The working groups that came out of the Paris conference include specialized in civil society. Sweden heads this group and worked with groups from Palestinian civil society. Hence, the ideas of Palestinian civil society have been incorporated. Anyway, anyone who represents the Palestinian people at the conference will be representing all of the people and sectors.
In any case, the conference’s agenda has not yet been set – will it be at the level of heads of state or foreign ministers how many countries will attend, these things we still don’t know. I think that from now, it is important for civil society to begin lobbying and advocacy campaigns. What do they want from the conference? What do our youth want? Our women?
It is important that our voices be heard. Civil society has a role in this. We have one of the most active civil societies in the world and there is a unique relationship between the government and this society that will enable them to cooperate in forming a joint paper on what we want from this conference.
*What do you say to the fact that Israel, an occupying country, heads some UN committees?

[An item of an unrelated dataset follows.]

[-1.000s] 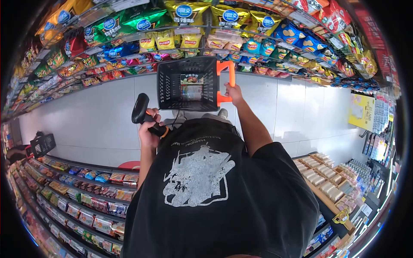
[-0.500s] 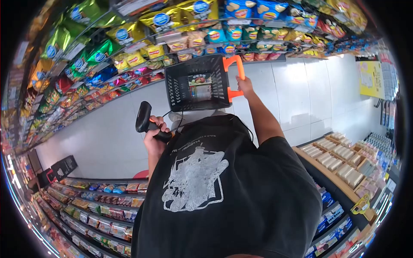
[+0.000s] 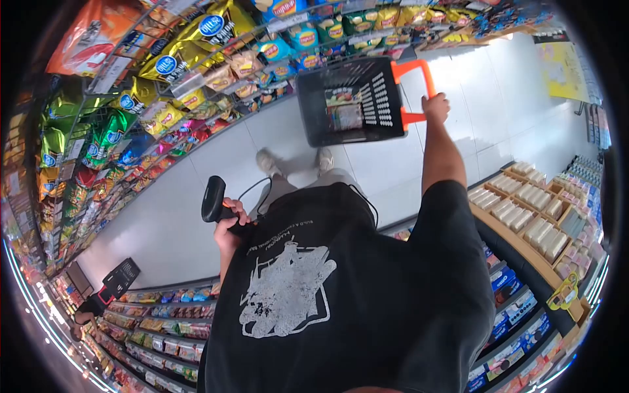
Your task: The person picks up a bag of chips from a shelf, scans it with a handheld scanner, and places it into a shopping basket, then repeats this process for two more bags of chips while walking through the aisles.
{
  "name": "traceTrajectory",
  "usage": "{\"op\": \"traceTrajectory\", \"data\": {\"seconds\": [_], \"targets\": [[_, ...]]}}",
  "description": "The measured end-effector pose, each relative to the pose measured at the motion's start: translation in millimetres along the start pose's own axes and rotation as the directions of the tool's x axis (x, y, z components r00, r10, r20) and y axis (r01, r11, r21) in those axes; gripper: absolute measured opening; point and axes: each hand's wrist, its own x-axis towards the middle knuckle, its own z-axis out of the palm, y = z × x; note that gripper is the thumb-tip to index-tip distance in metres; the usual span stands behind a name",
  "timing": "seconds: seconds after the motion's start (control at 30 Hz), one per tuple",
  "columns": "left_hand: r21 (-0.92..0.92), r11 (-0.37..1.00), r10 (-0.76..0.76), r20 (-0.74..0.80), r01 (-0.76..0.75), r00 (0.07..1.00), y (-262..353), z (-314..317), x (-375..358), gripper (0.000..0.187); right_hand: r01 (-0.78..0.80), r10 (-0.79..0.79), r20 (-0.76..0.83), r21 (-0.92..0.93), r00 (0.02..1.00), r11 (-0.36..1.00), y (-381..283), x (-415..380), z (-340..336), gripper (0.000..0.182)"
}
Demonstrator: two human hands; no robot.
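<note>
My right hand [image 3: 436, 107] is closed around the orange handle [image 3: 414, 67] of a black shopping basket [image 3: 316, 108]. The basket hangs tilted in front of me, beside the snack shelves, and a few flat printed packages [image 3: 344, 109] lie at its bottom; their kind cannot be made out. On the other side, my left hand [image 3: 229, 223] grips a black handheld barcode scanner [image 3: 213, 199] with its head up. A thin black cord [image 3: 252, 187] loops between the scanner side and my shirt.
Shelves of bagged chips [image 3: 304, 36] curve along the front and left. Packaged-snack shelves [image 3: 167, 327] stand behind me. At right are a wooden display of wrapped goods [image 3: 514, 216] and a yellow sign [image 3: 562, 71]. Another person with a dark basket [image 3: 121, 278] is at lower left.
The basket and my right hand have swung to the right, and the basket has tilted. My feet now show on the floor. The shelves have shifted in view; the scanner stays in my left hand.
</note>
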Motion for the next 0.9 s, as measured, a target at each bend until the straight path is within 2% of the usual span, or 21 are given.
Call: {"op": "traceTrajectory", "data": {"seconds": [0.07, 0.1, 0.13, 0.2, 0.23, 0.27, 0.33, 0.4, 0.43, 0.47, 0.5, 0.53, 0.57, 0.6, 0.63, 0.73, 0.8, 0.9], "targets": [[0.029, 0.999, -0.032, 0.009, 0.032, 0.999, 2.5, 1.0, -1.1, 0.036, -0.100, 0.100, 0.009, -0.013, 0.995, 0.995, 0.9, 17.3, -11.7, 0.074], [0.045, 0.998, -0.042, 0.021, 0.041, 0.999, 6.1, 1.4, 0.9, 0.036, -0.127, 0.126, 0.078, 0.008, 0.989, 0.992, -3.0, 19.5, -22.6, 0.078], [0.063, 0.997, -0.054, 0.032, 0.051, 0.998, 10.6, 1.2, 2.0, 0.037, -0.127, 0.115, 0.171, 0.064, 0.979, 0.990, -1.1, 32.2, -21.8, 0.083], [0.110, 0.992, -0.072, 0.024, 0.069, 0.997, 18.5, 8.5, 5.9, 0.037, -0.106, 0.077, 0.186, 0.149, 0.979, 0.983, 5.5, 29.1, -28.0, 0.092], [0.131, 0.989, -0.080, 0.031, 0.075, 0.996, 22.3, 14.0, 11.5, 0.037, 0.004, -0.021, 0.095, 0.177, 0.995, 0.984, 16.9, 23.9, -23.9, 0.097], [0.139, 0.987, -0.090, 0.057, 0.082, 0.994, 25.2, 16.6, 18.7, 0.037, 0.144, -0.140, -0.036, 0.164, 0.989, 0.976, 31.2, 21.9, -10.1, 0.094], [0.142, 0.985, -0.111, 0.107, 0.095, 0.988, 25.1, 20.9, 32.1, 0.038, 0.409, -0.376, -0.287, 0.063, 0.881, 0.910, 57.7, 13.9, 22.4, 0.089], [0.139, 0.984, -0.136, 0.159, 0.114, 0.978, 23.6, 30.0, 48.0, 0.037, 0.535, -0.515, -0.380, -0.061, 0.769, 0.843, 74.4, -28.8, 39.9, 0.074], [0.139, 0.982, -0.151, 0.179, 0.127, 0.972, 20.8, 34.9, 53.6, 0.037, 0.628, -0.539, -0.379, 0.164, 0.752, 0.761, 84.8, -49.1, 63.2, 0.063], [0.135, 0.982, -0.157, 0.187, 0.133, 0.970, 16.9, 40.4, 57.9, 0.037, 0.394, -0.476, -0.007, 0.572, 0.880, 0.720, 89.6, -85.3, 71.1, 0.059], [0.135, 0.981, -0.164, 0.197, 0.138, 0.967, 12.8, 46.9, 62.6, 0.037, 0.385, -0.439, 0.008, 0.467, 0.898, 0.796, 107.2, -130.0, 115.8, 0.051], [0.139, 0.980, -0.171, 0.208, 0.144, 0.963, 9.3, 53.0, 66.6, 0.037, 0.169, -0.338, 0.338, 0.441, 0.878, 0.881, 124.6, -167.8, 162.6, 0.047], [0.141, 0.977, -0.193, 0.254, 0.161, 0.948, 3.2, 54.8, 71.6, 0.036, 0.160, -0.339, 0.563, 0.343, 0.754, 0.926, 144.4, -208.5, 212.9, 0.044], [0.162, 0.970, -0.219, 0.273, 0.180, 0.937, -3.0, 57.8, 75.4, 0.037, 0.183, -0.430, 0.687, 0.404, 0.587, 0.896, 185.1, -253.4, 296.2, 0.036], [0.181, 0.963, -0.247, 0.288, 0.200, 0.925, -10.2, 60.5, 78.0, 0.037, 0.148, -0.352, 0.804, 0.321, 0.479, 0.935, 205.0, -300.0, 307.1, 0.034], [0.209, 0.941, -0.324, 0.334, 0.265, 0.885, -33.9, 61.4, 86.6, 0.038, -0.004, -0.102, 0.944, 0.109, 0.313, 0.994, 261.2, -393.8, 292.3, 0.030], [0.221, 0.923, -0.376, 0.354, 0.314, 0.856, -45.5, 66.2, 88.7, 0.038, -0.080, -0.001, 0.967, 0.022, 0.256, 0.997, 285.4, -423.7, 267.2, 0.029], [0.235, 0.918, -0.385, 0.352, 0.318, 0.853, -50.7, 84.2, 94.4, 0.038, -0.172, 0.083, 0.973, -0.046, 0.216, 0.984, 315.9, -445.1, 264.8, 0.028]]}}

The structure of the United Nations is unique in how it deals with member states in its committees. That is why Israel now heads the Sixth Committee, which is unfortunately the international law committee. Israel did not win presidency of this committee because of its upstanding reputation in international law. We confronted the UN with this, telling them it was a disgrace for an occupying power that violates UN resolutions and international law to head a committee this important. But there is a procedural system within the UN for groups such as the African group, Asia, western Europe etc. Israel represents the western European group and it was the only country that nominated itself for head of this committee. We however, objected and called for a vote. Unfortunately, the countries voted for Israel anyway.
Right now, we are working on several scenarios as part of our strategy to confront any gains Israel might try to achieve or any important groups it may try to head within the UN. Israel has apparently begun to operate differently than before when it used to disregard and ignore the UN. Now it is trying to clean up its image there.